▶ [EXERCISE]
The data below must be repeated exactly. Leave nothing out.

▶ [RAW DATA]
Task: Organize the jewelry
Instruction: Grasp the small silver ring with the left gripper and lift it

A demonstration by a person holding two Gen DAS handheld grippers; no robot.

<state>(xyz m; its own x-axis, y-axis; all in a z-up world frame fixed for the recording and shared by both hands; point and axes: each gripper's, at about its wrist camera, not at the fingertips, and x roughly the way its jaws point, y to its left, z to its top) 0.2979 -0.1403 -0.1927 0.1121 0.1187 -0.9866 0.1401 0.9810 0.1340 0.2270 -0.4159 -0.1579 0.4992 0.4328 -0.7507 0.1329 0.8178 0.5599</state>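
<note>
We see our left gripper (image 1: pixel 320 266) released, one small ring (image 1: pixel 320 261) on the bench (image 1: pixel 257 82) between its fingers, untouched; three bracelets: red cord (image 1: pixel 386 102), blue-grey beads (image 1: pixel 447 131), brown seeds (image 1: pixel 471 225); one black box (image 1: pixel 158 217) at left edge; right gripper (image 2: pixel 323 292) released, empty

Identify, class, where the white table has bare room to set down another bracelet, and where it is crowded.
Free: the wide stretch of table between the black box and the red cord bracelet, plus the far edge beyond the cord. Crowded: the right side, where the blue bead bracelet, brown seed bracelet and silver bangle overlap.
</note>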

▶ [RESPONSE FOR THIS EXERCISE]
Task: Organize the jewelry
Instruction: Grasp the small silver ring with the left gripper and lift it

A demonstration by a person holding two Gen DAS handheld grippers; no robot.

<state>(xyz m; its own x-axis, y-axis; all in a z-up world frame fixed for the recording and shared by both hands; point and axes: each gripper's, at about its wrist camera, not at the fingertips, and x roughly the way its jaws point, y to its left, z to its top) 0.2979 -0.1403 -0.1927 0.1121 0.1187 -0.9866 0.1401 0.9810 0.1340 0.2270 -0.4159 -0.1579 0.4992 0.4328 -0.7507 0.1329 0.8178 0.5599</state>
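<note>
We see our left gripper (image 1: pixel 320 266) released, one small ring (image 1: pixel 320 261) on the bench (image 1: pixel 257 82) between its fingers, untouched; three bracelets: red cord (image 1: pixel 386 102), blue-grey beads (image 1: pixel 447 131), brown seeds (image 1: pixel 471 225); one black box (image 1: pixel 158 217) at left edge; right gripper (image 2: pixel 323 292) released, empty

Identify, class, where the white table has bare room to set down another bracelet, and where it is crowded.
Free: the wide stretch of table between the black box and the red cord bracelet, plus the far edge beyond the cord. Crowded: the right side, where the blue bead bracelet, brown seed bracelet and silver bangle overlap.
</note>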

The exercise has been finished.